1. You understand the important of delayed gratification.

In my high school, the advanced placement track was dominated by the  “work now, play later” mantra. Instead of organizing our schedules around the next weekend someone’s parents were out of town, a number of us devoted our high school experience to taking the most challenging courseloads, organizing hangout sessions based around studying, and cheating off each other’s scantrons — all of which, we only really did to put ourselves in the best position for the future.

Yet, while this “future” may not necessarily be what we envisioned, mental discipline and the ability to wait for things may come in handy later. Or so I tell myself.

2. You know how to survive (and thrive) as a social outcast of sorts.

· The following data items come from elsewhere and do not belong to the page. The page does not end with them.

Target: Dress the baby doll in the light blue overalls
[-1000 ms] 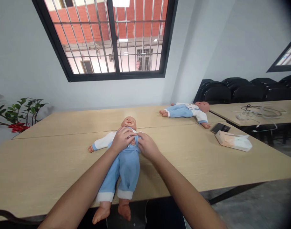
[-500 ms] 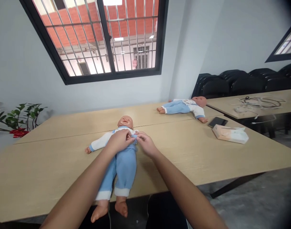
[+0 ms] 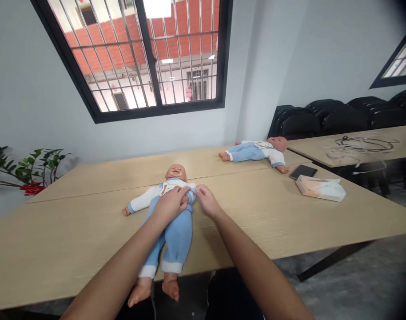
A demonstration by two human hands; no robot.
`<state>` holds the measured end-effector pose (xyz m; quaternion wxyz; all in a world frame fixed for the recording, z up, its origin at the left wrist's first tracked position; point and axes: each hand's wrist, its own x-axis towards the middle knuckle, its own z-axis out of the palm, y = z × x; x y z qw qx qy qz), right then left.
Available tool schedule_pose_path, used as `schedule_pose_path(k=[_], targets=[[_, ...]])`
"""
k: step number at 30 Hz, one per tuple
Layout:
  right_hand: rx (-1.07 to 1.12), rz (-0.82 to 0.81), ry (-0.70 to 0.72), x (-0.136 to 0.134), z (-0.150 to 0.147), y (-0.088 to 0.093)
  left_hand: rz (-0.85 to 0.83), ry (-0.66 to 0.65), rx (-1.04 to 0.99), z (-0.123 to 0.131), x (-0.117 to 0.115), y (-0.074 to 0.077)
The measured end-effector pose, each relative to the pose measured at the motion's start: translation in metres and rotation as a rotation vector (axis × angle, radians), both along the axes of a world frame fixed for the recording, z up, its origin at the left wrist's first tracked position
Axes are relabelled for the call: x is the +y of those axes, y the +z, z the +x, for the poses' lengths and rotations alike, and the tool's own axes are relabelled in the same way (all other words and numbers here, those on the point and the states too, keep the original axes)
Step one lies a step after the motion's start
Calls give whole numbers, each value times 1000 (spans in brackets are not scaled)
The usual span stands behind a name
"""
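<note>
A baby doll (image 3: 178, 231) in a white top and light blue trousers lies on its back on the table, its bare feet past the front edge. One arm stretches out to the left; the other is bent over its belly, largely covered by my hands. My left hand (image 3: 171, 203) lies across the belly, its fingers closed at the blue cuff (image 3: 191, 194) of the bent arm's sleeve. From the right side, my right hand (image 3: 207, 200) pinches the same sleeve with thumb and fingertips. Exactly which fold each fingertip grips is hidden.
A second doll (image 3: 252, 150) in similar clothes lies at the back right of the wooden table (image 3: 73, 240). A dark phone or tablet (image 3: 303, 172) and a tissue pack (image 3: 321, 188) are near it. Cables (image 3: 363, 144) lie on another table, and a plant (image 3: 33, 166) stands left.
My right hand has shifted slightly to the right. My left hand has moved a little right and down, and more of the doll's printed chest shows. The view has tilted slightly.
</note>
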<state>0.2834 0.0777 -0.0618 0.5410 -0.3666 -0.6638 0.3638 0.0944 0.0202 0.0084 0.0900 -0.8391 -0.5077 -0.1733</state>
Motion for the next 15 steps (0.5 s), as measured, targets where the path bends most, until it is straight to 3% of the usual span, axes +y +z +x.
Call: schedule_pose_path(k=[4,8,15], targets=[[52,-133,9,4,1,-3,33,-65,88,3,-6,5],[156,-329,85,7,3,-5,9,-58,16,3,-23,17],[240,-419,187,5,8,1,-73,-153,-2,-8,-62,42]])
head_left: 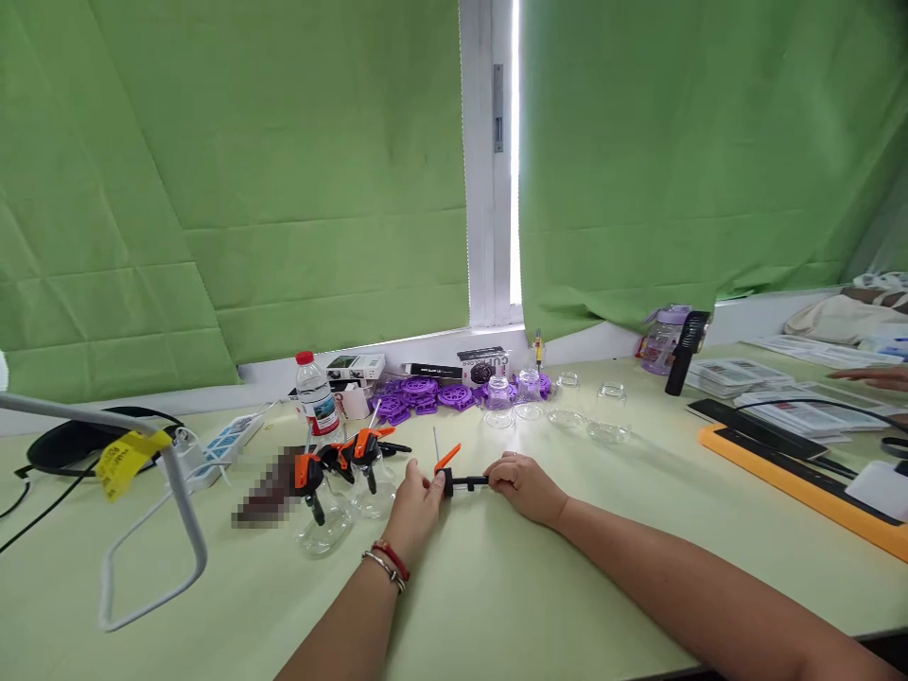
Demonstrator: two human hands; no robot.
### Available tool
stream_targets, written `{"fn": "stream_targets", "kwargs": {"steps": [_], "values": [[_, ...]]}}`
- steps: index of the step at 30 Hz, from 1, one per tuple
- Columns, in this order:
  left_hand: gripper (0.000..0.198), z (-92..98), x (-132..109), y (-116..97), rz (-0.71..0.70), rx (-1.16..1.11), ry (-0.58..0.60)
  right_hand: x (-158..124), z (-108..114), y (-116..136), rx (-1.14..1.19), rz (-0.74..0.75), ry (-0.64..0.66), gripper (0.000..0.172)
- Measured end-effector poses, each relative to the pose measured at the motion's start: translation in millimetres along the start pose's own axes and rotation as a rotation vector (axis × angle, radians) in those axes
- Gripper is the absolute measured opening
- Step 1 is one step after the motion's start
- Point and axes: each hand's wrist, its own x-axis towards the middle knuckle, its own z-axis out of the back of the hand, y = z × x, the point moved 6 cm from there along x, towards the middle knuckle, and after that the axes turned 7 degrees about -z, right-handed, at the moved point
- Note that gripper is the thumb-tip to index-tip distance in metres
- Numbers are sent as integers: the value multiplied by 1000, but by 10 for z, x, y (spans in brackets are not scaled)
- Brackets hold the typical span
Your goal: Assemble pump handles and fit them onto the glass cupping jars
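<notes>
Above the middle of the table, my left hand (417, 501) is closed around the black collar of a spray head (461, 481) with an orange trigger. A thin tube sticks up beside the trigger. My right hand (526, 484) pinches the other end of its black stem, fingers curled. Just left of my left hand stand clear bottles fitted with orange and black spray heads, one bottle (324, 525) nearer and another (375, 492) behind it. Beyond my hands, several clear open-necked bottles stand in a row, among them one bottle (610, 416) at the right.
Purple discs (418, 395) are heaped at the back beside a red-capped water bottle (317, 397). At left are a power strip (227, 452) and a grey metal frame (188, 515). An orange and black paper trimmer (794, 482) lies right; another person's hand (876, 376) is beyond it.
</notes>
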Motion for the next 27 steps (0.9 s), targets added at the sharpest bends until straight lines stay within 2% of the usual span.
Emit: {"fn": "stream_targets", "kwargs": {"steps": [4,9,11,13,15,16,18,20,24,27], "values": [[56,-63,23,51,49,-184,73,-6,-9,46,32,32,27,26],[39,-71,-5,-57,33,-313,87,2,-21,38,51,8,71,13],[35,-59,-11,-85,29,-331,75,48,35,-47,54,-29,-16,19],[34,-46,-17,-91,35,-340,65,124,150,-200,30,-106,-198,25],[32,-35,-25,-82,50,-342,57,212,266,-406,-22,-250,-375,37],[32,-30,-30,-72,64,-341,54,263,297,-516,-39,-338,-413,47],[31,-22,-39,-50,93,-346,47,369,313,-715,-56,-515,-412,68],[31,-18,-43,-37,114,-364,43,464,299,-850,-71,-645,-373,80],[29,-16,-37,-57,108,-426,40,608,247,-960,-130,-750,-299,88],[28,-3,-34,-66,118,-442,30,655,213,-1010,-177,-787,-257,87]]}}
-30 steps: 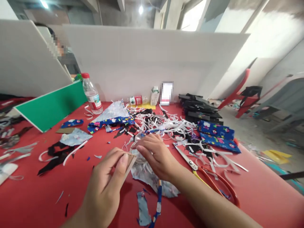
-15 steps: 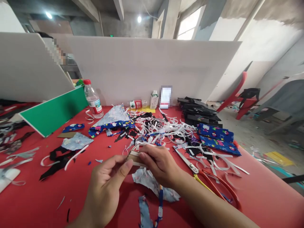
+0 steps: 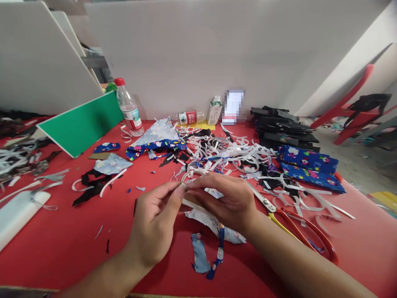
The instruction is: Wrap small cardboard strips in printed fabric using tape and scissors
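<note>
In the middle of the head view, a small tan strip with white edges (image 3: pixel 192 199) is held above the red table (image 3: pixel 120 248). My left hand (image 3: pixel 156 223) pinches its left end between thumb and fingers. My right hand (image 3: pixel 231 196) is closed over its right part, hiding much of it. A pale curved band (image 3: pixel 190 173) shows just behind the fingertips. Beneath the hands lie a light-blue fabric scrap (image 3: pixel 201 221), a smaller light-blue piece (image 3: pixel 200 252) and a dark-blue printed strip (image 3: pixel 220 250). The scissors (image 3: pixel 269 205) rest beside my right forearm.
White strip cuttings (image 3: pixel 248 159) heap behind my hands. A black stack (image 3: pixel 283 128) and folded blue printed fabric (image 3: pixel 310 169) stand right of them. Farther back are a red-capped bottle (image 3: pixel 132 114), a carton (image 3: pixel 214 111) and a phone (image 3: pixel 233 107). A green board (image 3: pixel 80 124) leans at left.
The view has tilted down and turned left. My right fingers have curled further over the tan strip, and my left fingertips have come up against them. The scissors and scraps stay put.
</note>
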A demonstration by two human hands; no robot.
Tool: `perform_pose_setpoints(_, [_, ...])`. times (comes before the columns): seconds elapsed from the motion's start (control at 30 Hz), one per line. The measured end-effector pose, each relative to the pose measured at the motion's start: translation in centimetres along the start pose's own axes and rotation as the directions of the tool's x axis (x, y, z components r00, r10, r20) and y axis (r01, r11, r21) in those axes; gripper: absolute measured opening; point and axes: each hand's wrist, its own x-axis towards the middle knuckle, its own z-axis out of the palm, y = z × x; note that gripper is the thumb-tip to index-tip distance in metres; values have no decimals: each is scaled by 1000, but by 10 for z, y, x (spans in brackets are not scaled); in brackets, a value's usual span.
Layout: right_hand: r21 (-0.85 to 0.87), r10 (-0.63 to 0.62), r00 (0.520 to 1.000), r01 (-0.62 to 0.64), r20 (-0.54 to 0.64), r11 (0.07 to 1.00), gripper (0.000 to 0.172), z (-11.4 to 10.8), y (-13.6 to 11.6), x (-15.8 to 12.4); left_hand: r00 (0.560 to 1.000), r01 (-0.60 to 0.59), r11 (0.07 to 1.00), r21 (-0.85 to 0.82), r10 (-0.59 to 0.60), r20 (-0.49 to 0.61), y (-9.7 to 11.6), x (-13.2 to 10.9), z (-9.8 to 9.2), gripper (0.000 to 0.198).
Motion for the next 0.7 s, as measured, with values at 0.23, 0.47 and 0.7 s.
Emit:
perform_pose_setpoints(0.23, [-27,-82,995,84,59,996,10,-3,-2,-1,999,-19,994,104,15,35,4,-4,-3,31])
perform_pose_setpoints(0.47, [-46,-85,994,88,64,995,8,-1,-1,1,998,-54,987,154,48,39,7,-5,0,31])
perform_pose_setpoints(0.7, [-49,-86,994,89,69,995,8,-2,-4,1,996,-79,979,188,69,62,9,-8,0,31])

I never experienced nor witnessed the classic nerd getting stuffed into his locker scenario. The longer I’ve lived, the more I’ve come to realize that this was simply something a producer of a mediocre PG-13 movie invented to exaggerate stereotypes to underscore the protagonist’s struggle in lieu of profanity. (Luckily for this made-up producer, this was done before the age of Politically Correct Priscilla got offended by people who eat bagels for dinner.)

Anyway, high school nerds have long remained where Drake was when he first embarked on his rap career. That said, the nerd community’s focus on the long game and willingness to embrace the fact that their interests aren’t necessarily “cool” creates this exceptional “alright, we’re in this together” sort of mood. For a real-world example of this, see people in Med School.

3. You care a lot less about (and see right through) superficial social hierarchies.

Needing to validate yourself to the dominant social hierarchy generally means bragging about your $2,000 espresso machine, or telling people that you went to a club with hot girls and paid for bottle service.

In the adult world, not caring about justifying yourself to ideals that are kinda dumb in the first place is a great quality to have — especially when an $8 lunch special doesn’t sound like a special at all.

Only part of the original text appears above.